Forum Discussion

JamesS_40157's avatar
Icon for Nimbostratus rankNimbostratus
Dec 16, 2011

ASM search engine configuration query

Hi all,



We are currently in the process of setting up the ASM for production use, and unfortunately I'm finding the documentation on search engine configuration quite lacking.



Search engine crawlers / bots are very important to our site, but what is also important for us is to block malicious data scrapers. We have a list of various bots/crawlers we want to allow (by user agent). However, i'm struggling to understand how to translate this into a search engine list on the ASM.



I understand the "domain" part of the configuration is to do with reverse lookups on the IP addresses of suspected crawlers, however what happens if a particular crawler doesn't have reverse DNS configured?



Also, what should the "name" part of the search engine relate to - is this a string match against the user-agent they provide? And should both the user-agent and domain name match, or is just one or the other enough to suffice?



Thanks in advance




4 Replies

  • James,



    You are right there does not appear to much in the way of configuration for Search Engines, although I am not sure there has to be. If you have your site mapping done correctly and are using the right Attack Signatures, then the crawlers/bots from the legitimate search engines should get through and the Attack Signatures should take care of blocking malicious crawlers/bots. If you want to be double sure you are not catching one of the UA strings that needs to be allowed, you can port the logs off to a syslog server and then perhaps have a script that looks for the various UA strings.



    Really once you setup proper site mapping in your policy any legitimate traffic should make it to your web site just fine.

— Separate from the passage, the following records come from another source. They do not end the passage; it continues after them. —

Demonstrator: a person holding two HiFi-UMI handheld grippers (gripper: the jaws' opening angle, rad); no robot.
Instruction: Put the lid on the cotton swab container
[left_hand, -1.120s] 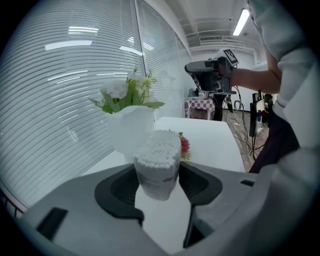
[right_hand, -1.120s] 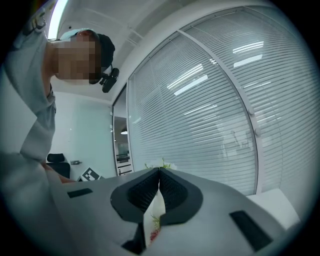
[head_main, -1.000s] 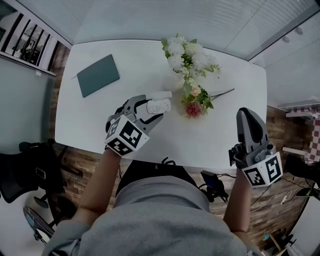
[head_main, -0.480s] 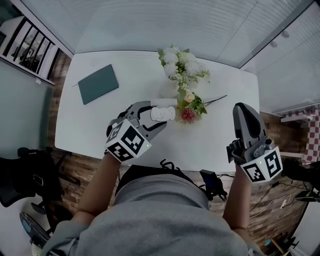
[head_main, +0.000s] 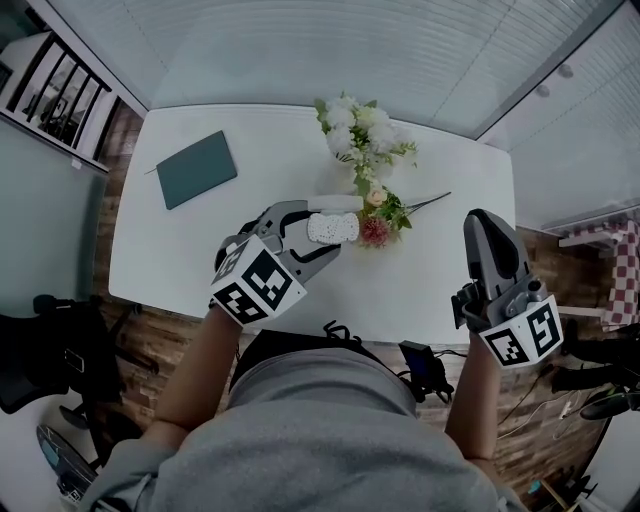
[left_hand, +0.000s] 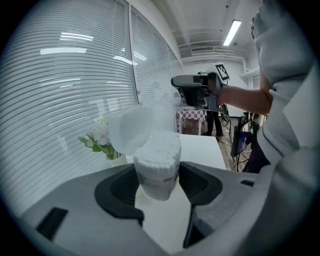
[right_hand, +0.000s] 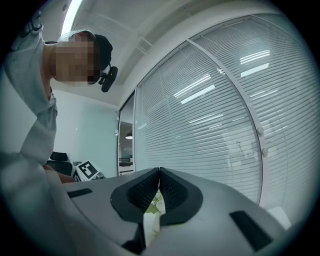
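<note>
My left gripper (head_main: 320, 235) is shut on the cotton swab container (head_main: 333, 228), a small clear tub packed with white swabs, and holds it above the white table (head_main: 200, 250). In the left gripper view the container (left_hand: 157, 162) sits between the two dark pads with its round translucent lid (left_hand: 131, 129) flipped up and open on the left side of its mouth. My right gripper (head_main: 487, 228) hangs in the air off the table's right front, shut, with nothing between its jaws (right_hand: 159, 172). It also shows in the left gripper view as the right gripper (left_hand: 192, 82), pointing left.
A bouquet of white and pink flowers (head_main: 368, 135) lies just beyond the held container. A dark green notebook (head_main: 196, 169) rests at the table's back left. Windows with blinds (left_hand: 65, 100) lie behind the table. A black chair (head_main: 50, 350) stands at the left on the floor.
The left gripper has risen with the container and shifted a little right, nearer the flowers. The right gripper has lifted slightly.
</note>
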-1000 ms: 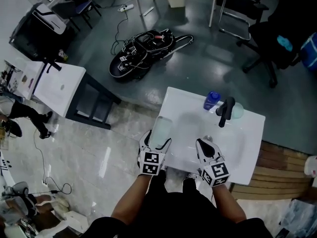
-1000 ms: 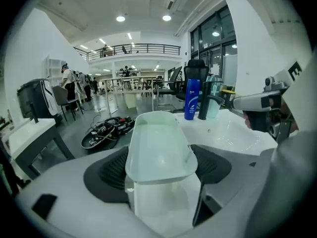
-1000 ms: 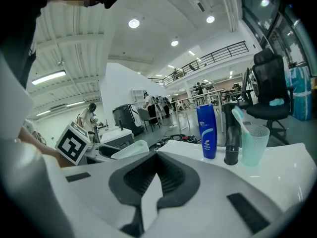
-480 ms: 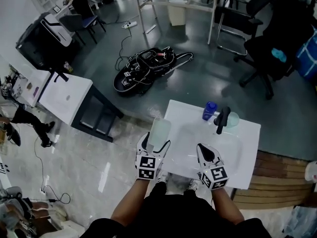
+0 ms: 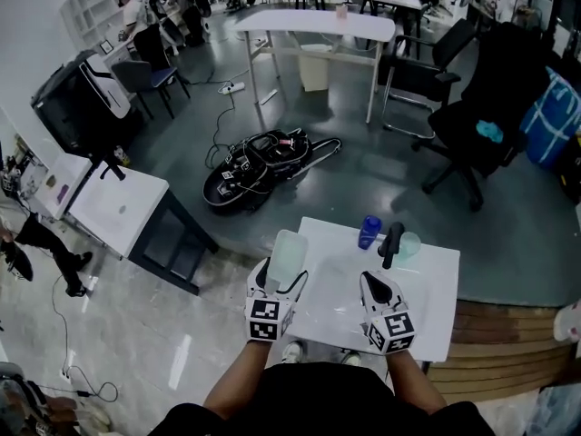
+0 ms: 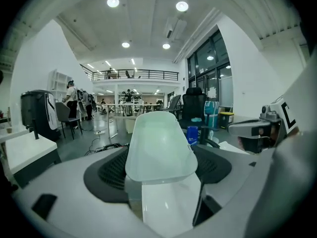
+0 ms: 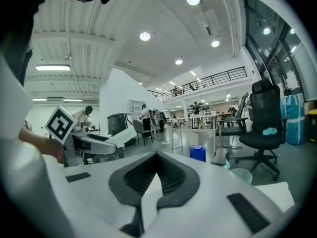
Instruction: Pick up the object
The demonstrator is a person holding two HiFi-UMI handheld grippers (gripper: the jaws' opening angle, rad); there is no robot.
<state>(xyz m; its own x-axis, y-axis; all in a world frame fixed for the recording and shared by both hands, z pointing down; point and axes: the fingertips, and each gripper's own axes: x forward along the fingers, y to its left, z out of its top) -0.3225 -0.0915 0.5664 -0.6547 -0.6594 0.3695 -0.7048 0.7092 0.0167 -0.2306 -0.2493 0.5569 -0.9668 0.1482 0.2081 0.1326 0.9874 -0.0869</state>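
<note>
A translucent pale-green plastic container (image 5: 288, 254) is held in my left gripper (image 5: 277, 275), above the left edge of the small white table (image 5: 427, 307). In the left gripper view the container (image 6: 159, 145) fills the space between the dark pads (image 6: 111, 170), with my left gripper (image 6: 161, 162) shut on its sides. My right gripper (image 5: 375, 286) hovers over the table's near middle. Its jaws meet at the tips in the right gripper view, and my right gripper (image 7: 157, 155) holds nothing.
At the table's far edge stand a blue bottle (image 5: 369, 232), a black upright piece (image 5: 391, 243) and a pale green cup (image 5: 409, 243). A heap of black gear with cables (image 5: 263, 166) lies on the floor beyond. A black office chair (image 5: 472, 143) stands at right, a white side table (image 5: 118, 212) at left.
Both grippers have risen off the table top, the left one carrying the container with it. The head view has tilted up, showing more of the room.
</note>
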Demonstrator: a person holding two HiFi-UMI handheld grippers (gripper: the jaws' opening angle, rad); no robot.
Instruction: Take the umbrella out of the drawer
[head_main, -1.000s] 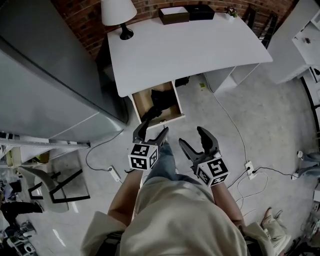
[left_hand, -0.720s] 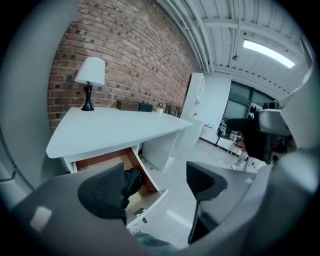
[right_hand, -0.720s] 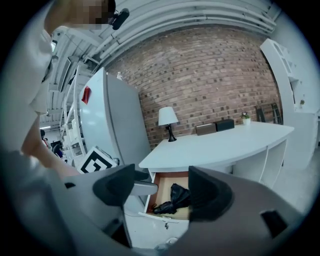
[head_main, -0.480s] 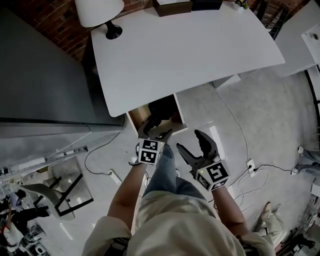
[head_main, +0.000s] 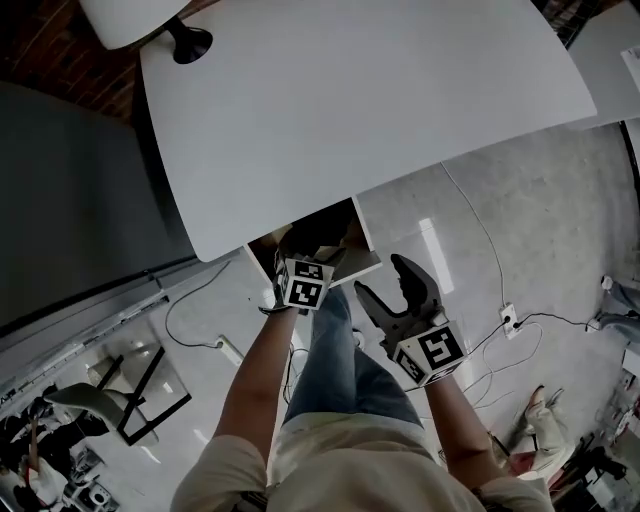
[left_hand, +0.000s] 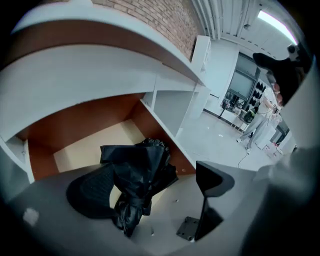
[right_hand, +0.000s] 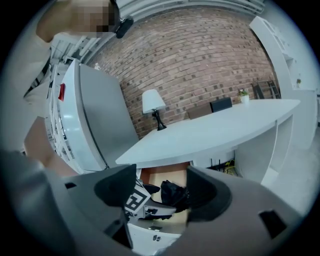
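Observation:
A black folded umbrella (left_hand: 142, 172) lies in the open wooden drawer (left_hand: 80, 125) under the white desk (head_main: 380, 100). My left gripper (left_hand: 152, 182) points down into the drawer (head_main: 358, 266). Its jaws are opening, with the umbrella between them near the left pad (left_hand: 92, 192), which does not press on it. In the head view the left gripper (head_main: 312, 247) covers most of the umbrella. My right gripper (head_main: 385, 285) hovers to the right in front of the drawer, its jaws closing slightly with nothing between them. From the right gripper (right_hand: 160, 192) I see the umbrella (right_hand: 175, 192) beyond.
A lamp (head_main: 150, 20) stands at the desk's far left corner. A tall grey cabinet (head_main: 70, 200) fills the left side. Cables and a power strip (head_main: 505, 320) lie on the floor at right. A chair (head_main: 110, 400) stands at lower left.
The left gripper has moved forward and down into the drawer and its jaws have widened. The right gripper has come forward and lower beside it. The desk looms closer.

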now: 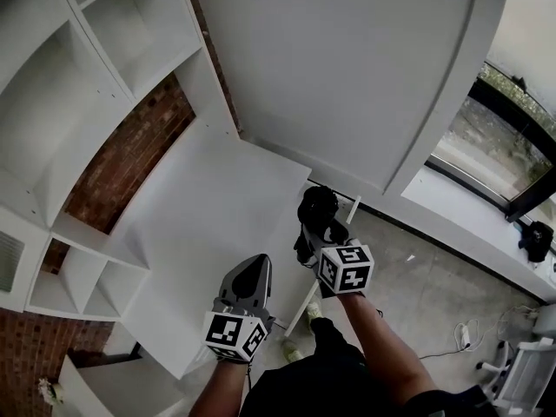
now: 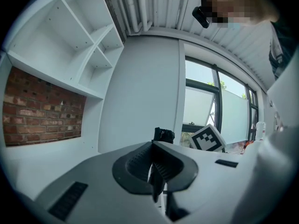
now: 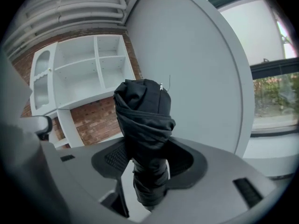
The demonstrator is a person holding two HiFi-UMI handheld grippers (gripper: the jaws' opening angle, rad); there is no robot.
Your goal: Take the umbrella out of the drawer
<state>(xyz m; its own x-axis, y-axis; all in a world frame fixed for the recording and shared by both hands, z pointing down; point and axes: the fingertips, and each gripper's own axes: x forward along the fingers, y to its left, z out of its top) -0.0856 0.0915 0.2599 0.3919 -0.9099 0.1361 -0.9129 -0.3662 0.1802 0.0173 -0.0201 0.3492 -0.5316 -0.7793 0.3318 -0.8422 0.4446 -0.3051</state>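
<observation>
While right claw (image 3: 145,164) clamps umbrella (image 3: 142,111) | past desk (image 1: 217,224) edge | left claw (image 2: 156,168) closed

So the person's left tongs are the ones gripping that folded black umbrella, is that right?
No, it is the right tongs that grip the folded black umbrella, as the right gripper view shows; the left tongs are closed with nothing between them.

Soft, even daylight from the window (image 1: 495,146) at the right of the head view, white surfaces bright, shadows faint. Both gripper views are heavy fisheye, black corners, edges bowing. The umbrella (image 3: 142,134) reads dark mid-frame, and the near foreground looks slightly soft
</observation>
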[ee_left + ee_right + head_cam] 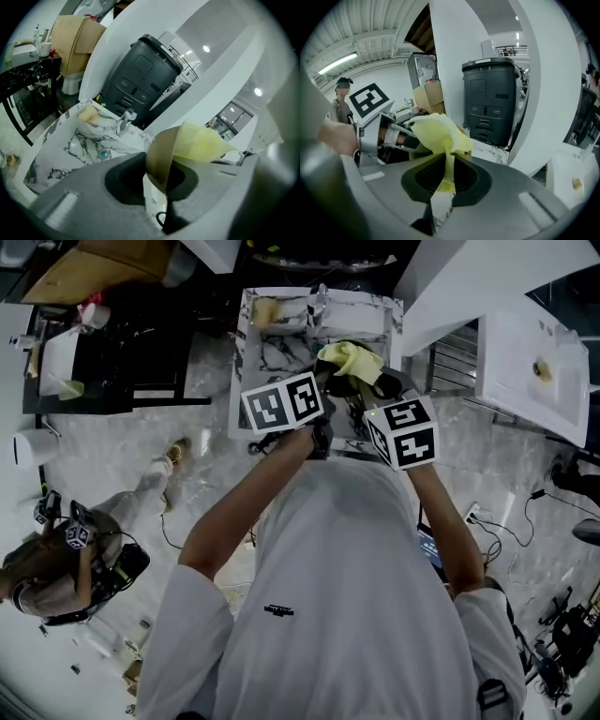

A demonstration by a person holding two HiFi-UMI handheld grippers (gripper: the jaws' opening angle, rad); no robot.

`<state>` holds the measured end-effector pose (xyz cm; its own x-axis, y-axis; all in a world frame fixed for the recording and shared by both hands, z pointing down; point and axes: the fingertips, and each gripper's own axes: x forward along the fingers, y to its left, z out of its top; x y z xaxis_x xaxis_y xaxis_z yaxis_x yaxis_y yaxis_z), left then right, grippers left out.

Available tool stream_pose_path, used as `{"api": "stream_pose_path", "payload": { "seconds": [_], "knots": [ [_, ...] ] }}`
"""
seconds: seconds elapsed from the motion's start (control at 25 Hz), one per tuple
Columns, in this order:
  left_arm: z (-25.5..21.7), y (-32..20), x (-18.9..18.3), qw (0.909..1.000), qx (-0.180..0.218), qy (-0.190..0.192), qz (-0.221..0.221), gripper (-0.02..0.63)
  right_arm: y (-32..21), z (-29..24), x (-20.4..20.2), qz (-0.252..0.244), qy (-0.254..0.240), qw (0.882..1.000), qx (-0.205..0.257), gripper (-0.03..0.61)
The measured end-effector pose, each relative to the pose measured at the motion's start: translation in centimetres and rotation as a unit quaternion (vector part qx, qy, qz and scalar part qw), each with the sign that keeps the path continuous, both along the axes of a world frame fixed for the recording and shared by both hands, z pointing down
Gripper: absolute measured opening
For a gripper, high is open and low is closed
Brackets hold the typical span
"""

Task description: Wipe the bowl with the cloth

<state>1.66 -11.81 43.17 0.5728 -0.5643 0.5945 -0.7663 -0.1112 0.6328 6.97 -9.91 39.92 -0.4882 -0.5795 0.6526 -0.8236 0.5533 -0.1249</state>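
Observation:
My left gripper (157,187) is shut on the rim of a tan bowl (161,157), which shows edge-on above a marble sink. A yellow cloth (201,143) lies bunched against the bowl's inner side. In the right gripper view, my right gripper (447,176) is shut on a fold of the cloth (440,133), and the bowl (419,150) peeks out behind it. From the head view both grippers meet over the sink: the left gripper (323,395) and the right gripper (370,395) sit under the cloth (352,360). The bowl is mostly hidden there.
A white marble sink (272,348) with a faucet (124,123) and a pale sponge-like lump (89,114) lies below. A black bin (140,75) stands behind it. A white curved wall rises to the right. Another person (66,559) stands at the lower left.

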Motion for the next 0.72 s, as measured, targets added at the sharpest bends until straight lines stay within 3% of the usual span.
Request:
{"api": "stream_pose_path", "payload": {
  "seconds": [0.32, 0.72],
  "knots": [
    [1.5, -1.7, -2.3, 0.9996, -0.013, 0.024, -0.008, 0.058, 0.1, 1.7, -3.5, 0.025, -0.011, 0.999, -0.02, 0.038],
    [1.9, -1.1, -3.1, 0.9994, -0.001, 0.024, 0.023, 0.057, 0.0, 1.7, -6.5, 0.025, -0.055, 0.998, -0.028, 0.035]
  ]
}}
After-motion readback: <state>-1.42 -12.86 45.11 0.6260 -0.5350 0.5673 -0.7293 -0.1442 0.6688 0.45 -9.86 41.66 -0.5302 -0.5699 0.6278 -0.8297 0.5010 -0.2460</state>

  • Thanks for the response Mike.



    My concerns are that they would be blocked by the "web scraping" portion of the ASM. I understand the web scraping logic sends javascript and cookie requests, looking to see if the client is moving the mouse, pressing the keyboard etc etc. I would have thought that even good bots would not be able to respond correctly to these queries? And even if they can, i'd imagine it would only be the big players (google, yahoo, bing etc) that would bother implementing such a thing. Smaller engines may not do this...?
  • Well actually depending on what version of ASM you are running you may want to disable Web Scraping detection. There is an XSS vulnerability within that feature in 10.1.0 - 10.2.2.





    If you are running safe code to leave this enabled, another way to work around this might be to design an ASM iRule that matches the UA string against a safe list of UA strings you define as a data list, and then have it bypass the Web Scraping protection based upon that. I am definitely not an iRule guru so you will want to hunt through the Wiki's for more information. On how you might doe that, although you probably want to be careful doing something like that as it would be easy to spoof the UA string.
  • Thanks Mike - i agree just looking for a UA string might be risky as it is easily spoofed, we may have to push back on our SEO team in this case if there is no easy way to define this. I'll try raising a formal information request with F5 too to see exactly what those search engine fields mean.



    We're running v11.1 too so we shouldn't be vulnerable to the attack that you speak of.